> WORK REQUEST:
Leave the pictures out and repeat the rest of the data below exactly.

*** INFORMATION SUPPLIED Section Begins ***

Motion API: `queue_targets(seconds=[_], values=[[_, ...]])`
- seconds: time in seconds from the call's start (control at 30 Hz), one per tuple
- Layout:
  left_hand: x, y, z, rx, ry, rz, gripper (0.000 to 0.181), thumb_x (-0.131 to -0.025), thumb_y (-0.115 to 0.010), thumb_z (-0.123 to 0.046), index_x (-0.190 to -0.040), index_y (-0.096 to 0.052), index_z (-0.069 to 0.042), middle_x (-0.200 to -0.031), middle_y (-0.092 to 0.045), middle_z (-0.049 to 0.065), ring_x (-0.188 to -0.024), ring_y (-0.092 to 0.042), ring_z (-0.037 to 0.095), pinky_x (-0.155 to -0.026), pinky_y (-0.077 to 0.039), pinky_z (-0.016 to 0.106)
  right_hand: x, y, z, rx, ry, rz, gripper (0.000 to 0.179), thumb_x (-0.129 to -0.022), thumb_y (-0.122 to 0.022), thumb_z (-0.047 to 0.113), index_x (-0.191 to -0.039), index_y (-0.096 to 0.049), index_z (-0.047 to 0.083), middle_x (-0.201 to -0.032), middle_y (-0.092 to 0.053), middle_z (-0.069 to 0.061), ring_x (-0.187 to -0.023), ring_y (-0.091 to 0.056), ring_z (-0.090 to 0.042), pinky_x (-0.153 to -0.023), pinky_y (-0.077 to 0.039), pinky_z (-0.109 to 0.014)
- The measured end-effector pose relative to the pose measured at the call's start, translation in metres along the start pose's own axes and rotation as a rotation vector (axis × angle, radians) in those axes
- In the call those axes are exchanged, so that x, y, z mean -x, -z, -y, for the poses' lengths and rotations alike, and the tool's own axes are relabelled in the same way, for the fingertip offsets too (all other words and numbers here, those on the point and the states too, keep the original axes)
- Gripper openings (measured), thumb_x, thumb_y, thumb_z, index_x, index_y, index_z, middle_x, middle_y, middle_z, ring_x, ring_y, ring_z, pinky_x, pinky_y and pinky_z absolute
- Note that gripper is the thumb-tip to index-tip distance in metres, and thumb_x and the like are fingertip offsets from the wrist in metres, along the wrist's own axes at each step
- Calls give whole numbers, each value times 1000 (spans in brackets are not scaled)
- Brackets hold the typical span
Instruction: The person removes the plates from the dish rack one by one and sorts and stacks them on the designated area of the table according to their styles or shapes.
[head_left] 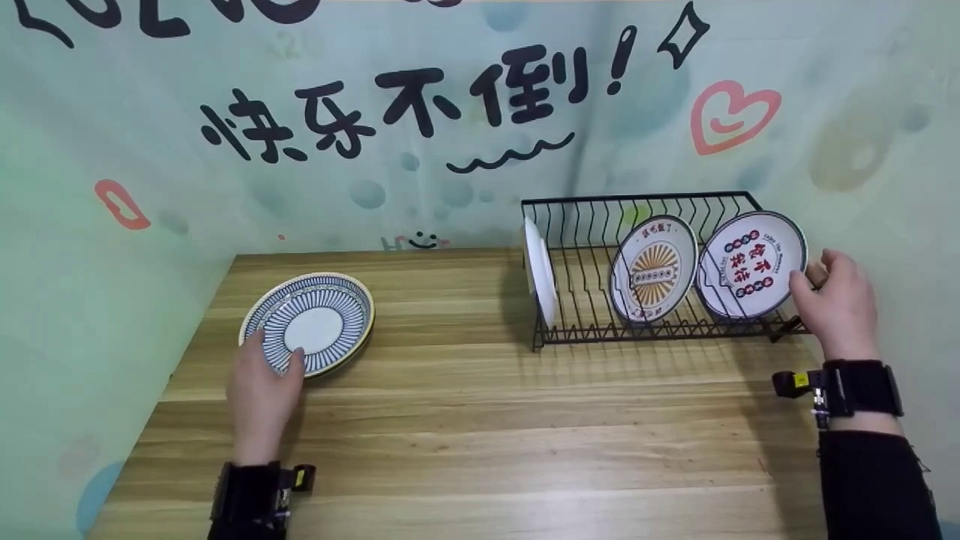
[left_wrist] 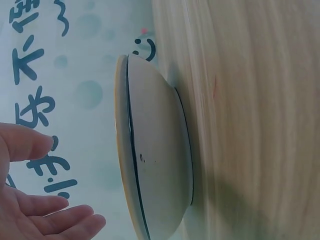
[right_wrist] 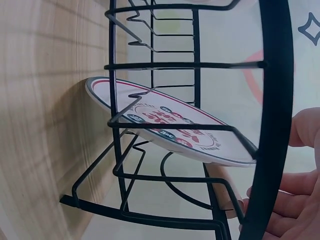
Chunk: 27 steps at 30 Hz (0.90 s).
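Note:
Two stacked dishes sit on the table at the left. The top one is a deep plate (head_left: 315,330) with blue stripes and a yellow rim, and from the side in the left wrist view the stack (left_wrist: 160,150) has a pale underside. My left hand (head_left: 262,397) hovers over its near edge, thumb and fingers spread. My right hand (head_left: 840,307) is at the right end of a black wire dish rack (head_left: 637,197), thumb by the rim of a white plate (head_left: 754,262) with red lettering. This plate leans in the rack. In the right wrist view the fingers (right_wrist: 290,205) are loosely bent beyond the rack's bar.
A plate (head_left: 654,270) with an orange sunburst leans in the rack's middle, and a white plate (head_left: 540,274) stands edge-on at its left end. The wooden table (head_left: 480,450) meets a printed pale green backdrop (head_left: 450,217) behind the rack.

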<state>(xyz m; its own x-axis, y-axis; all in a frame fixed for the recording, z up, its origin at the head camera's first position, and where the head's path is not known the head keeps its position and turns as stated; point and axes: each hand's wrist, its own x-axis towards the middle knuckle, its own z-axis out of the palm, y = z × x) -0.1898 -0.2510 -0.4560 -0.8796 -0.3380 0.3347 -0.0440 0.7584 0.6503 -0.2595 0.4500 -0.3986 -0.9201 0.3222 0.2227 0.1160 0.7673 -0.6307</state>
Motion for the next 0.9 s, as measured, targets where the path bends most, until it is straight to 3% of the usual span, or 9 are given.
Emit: queue_targets(seconds=[0.3, 0.57, 0.9], values=[[2, -6, -6, 30, -87, -56, 64, -89, -69, -12, -136, -40, 20, -136, -43, 41, -127, -40, 54, -109, -30, 61, -7, 3, 7, 72, -26, 50, 77, -99, -45, 41, -150, -21, -11, -149, -29, -38, -134, -31, -55, -102, -30, -70], [3, -10, -13, 22, -112, -31, 66, -89, -69, -13, -137, -39, 19, -136, -44, 40, -127, -40, 53, -110, -29, 61, -12, 3, 11, 131, -42, 74, 80, -99, -45, 46, -152, -20, -9, -150, -27, -37, -134, -30, -56, -95, -34, -75], [4, -19, -22, 12, -162, -31, 68, -87, -72, -13, -136, -39, 20, -133, -46, 41, -123, -43, 54, -109, -31, 60, -17, -2, 13, 80, 28, 49, 74, -99, -49, 31, -147, -20, -17, -146, -26, -44, -132, -28, -59, -111, -23, -65]])
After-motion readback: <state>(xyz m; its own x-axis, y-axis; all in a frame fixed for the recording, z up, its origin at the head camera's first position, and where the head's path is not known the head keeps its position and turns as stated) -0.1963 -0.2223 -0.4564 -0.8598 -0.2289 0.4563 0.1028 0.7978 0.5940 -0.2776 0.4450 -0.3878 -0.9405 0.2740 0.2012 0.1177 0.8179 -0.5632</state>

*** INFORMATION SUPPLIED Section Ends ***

> RESULT OF THE EXERCISE:
Motion API: `queue_targets(seconds=[_], values=[[_, ...]])`
- seconds: time in seconds from the call's start (control at 30 Hz), one per tuple
- Layout:
  left_hand: x, y, z, rx, ry, rz, gripper (0.000 to 0.181), thumb_x (-0.131 to -0.025), thumb_y (-0.115 to 0.010), thumb_z (-0.123 to 0.046), index_x (-0.190 to -0.040), index_y (-0.096 to 0.052), index_z (-0.069 to 0.042), middle_x (-0.200 to -0.031), middle_y (-0.092 to 0.045), middle_z (-0.049 to 0.065), ring_x (-0.188 to -0.024), ring_y (-0.092 to 0.042), ring_z (-0.037 to 0.095), pinky_x (-0.155 to -0.026), pinky_y (-0.077 to 0.039), pinky_z (-0.016 to 0.106)
  right_hand: x, y, z, rx, ry, rz, gripper (0.000 to 0.179), thumb_x (-0.129 to -0.022), thumb_y (-0.122 to 0.022), thumb_z (-0.047 to 0.113), index_x (-0.191 to -0.039), index_y (-0.096 to 0.049), index_z (-0.047 to 0.083), middle_x (-0.201 to -0.032), middle_y (-0.092 to 0.053), middle_z (-0.069 to 0.061), ring_x (-0.187 to -0.023), ring_y (-0.091 to 0.056), ring_z (-0.090 to 0.042), pinky_x (-0.153 to -0.023), pinky_y (-0.077 to 0.039), pinky_z (-0.109 to 0.014)
- The measured end-effector pose relative to the pose measured at the call's start, translation in metres along the start pose's own axes and rotation as a rotation vector (axis × angle, radians) in those axes
- In the call those axes are exchanged, so that x, y, z mean -x, -z, -y, for the poses' lengths and rotations alike, and the tool's own axes are relabelled in the same way, for the fingertip offsets too (all other words and numbers here, those on the point and the states too, keep the original axes)
- Gripper openings (measured), thumb_x, thumb_y, thumb_z, index_x, index_y, index_z, middle_x, middle_y, middle_z, ring_x, ring_y, ring_z, pinky_x, pinky_y and pinky_z absolute
- Note that gripper is the thumb-tip to index-tip distance in metres, and thumb_x and the like are fingertip offsets from the wrist in metres, along the wrist's own axes at each step
- Calls give whole numbers, each value times 1000 (spans in brackets are not scaled)
- Brackets hold the typical span
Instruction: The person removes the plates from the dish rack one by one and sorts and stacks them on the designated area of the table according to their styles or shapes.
[head_left] 
[left_wrist] 
[right_wrist] 
Chunk: 27 steps at 30 Hz (0.90 s).
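Note:
Two stacked dishes sit on the table at the left. The top one is a deep plate (head_left: 315,330) with blue stripes and a yellow rim, and from the side in the left wrist view the stack (left_wrist: 160,150) has a pale underside. My left hand (head_left: 262,397) hovers over its near edge, thumb and fingers spread. My right hand (head_left: 840,307) is at the right end of a black wire dish rack (head_left: 637,197), thumb by the rim of a white plate (head_left: 754,262) with red lettering. This plate leans in the rack. In the right wrist view the fingers (right_wrist: 290,205) are loosely bent beyond the rack's bar.
A plate (head_left: 654,270) with an orange sunburst leans in the rack's middle, and a white plate (head_left: 540,274) stands edge-on at its left end. The wooden table (head_left: 480,450) meets a printed pale green backdrop (head_left: 450,217) behind the rack.
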
<state>(xyz m; its own x-axis, y-axis; all in a frame fixed for the recording, z up, its origin at the head camera's first position, and where the head's path is not known the head keeps its position and turns as stated; point and axes: each hand's wrist, its own x-axis towards the middle knuckle, its own z-axis out of the palm, y = z × x) -0.1898 -0.2510 -0.4560 -0.8796 -0.3380 0.3347 -0.0440 0.7584 0.6503 -0.2595 0.4500 -0.3986 -0.9201 0.3222 0.2227 0.1160 0.7673 -0.6307</state>
Motion for the next 0.9 s, as measured, targets where the path bends most, until it is straight to 3% of the usual span, or 9 are given.
Emit: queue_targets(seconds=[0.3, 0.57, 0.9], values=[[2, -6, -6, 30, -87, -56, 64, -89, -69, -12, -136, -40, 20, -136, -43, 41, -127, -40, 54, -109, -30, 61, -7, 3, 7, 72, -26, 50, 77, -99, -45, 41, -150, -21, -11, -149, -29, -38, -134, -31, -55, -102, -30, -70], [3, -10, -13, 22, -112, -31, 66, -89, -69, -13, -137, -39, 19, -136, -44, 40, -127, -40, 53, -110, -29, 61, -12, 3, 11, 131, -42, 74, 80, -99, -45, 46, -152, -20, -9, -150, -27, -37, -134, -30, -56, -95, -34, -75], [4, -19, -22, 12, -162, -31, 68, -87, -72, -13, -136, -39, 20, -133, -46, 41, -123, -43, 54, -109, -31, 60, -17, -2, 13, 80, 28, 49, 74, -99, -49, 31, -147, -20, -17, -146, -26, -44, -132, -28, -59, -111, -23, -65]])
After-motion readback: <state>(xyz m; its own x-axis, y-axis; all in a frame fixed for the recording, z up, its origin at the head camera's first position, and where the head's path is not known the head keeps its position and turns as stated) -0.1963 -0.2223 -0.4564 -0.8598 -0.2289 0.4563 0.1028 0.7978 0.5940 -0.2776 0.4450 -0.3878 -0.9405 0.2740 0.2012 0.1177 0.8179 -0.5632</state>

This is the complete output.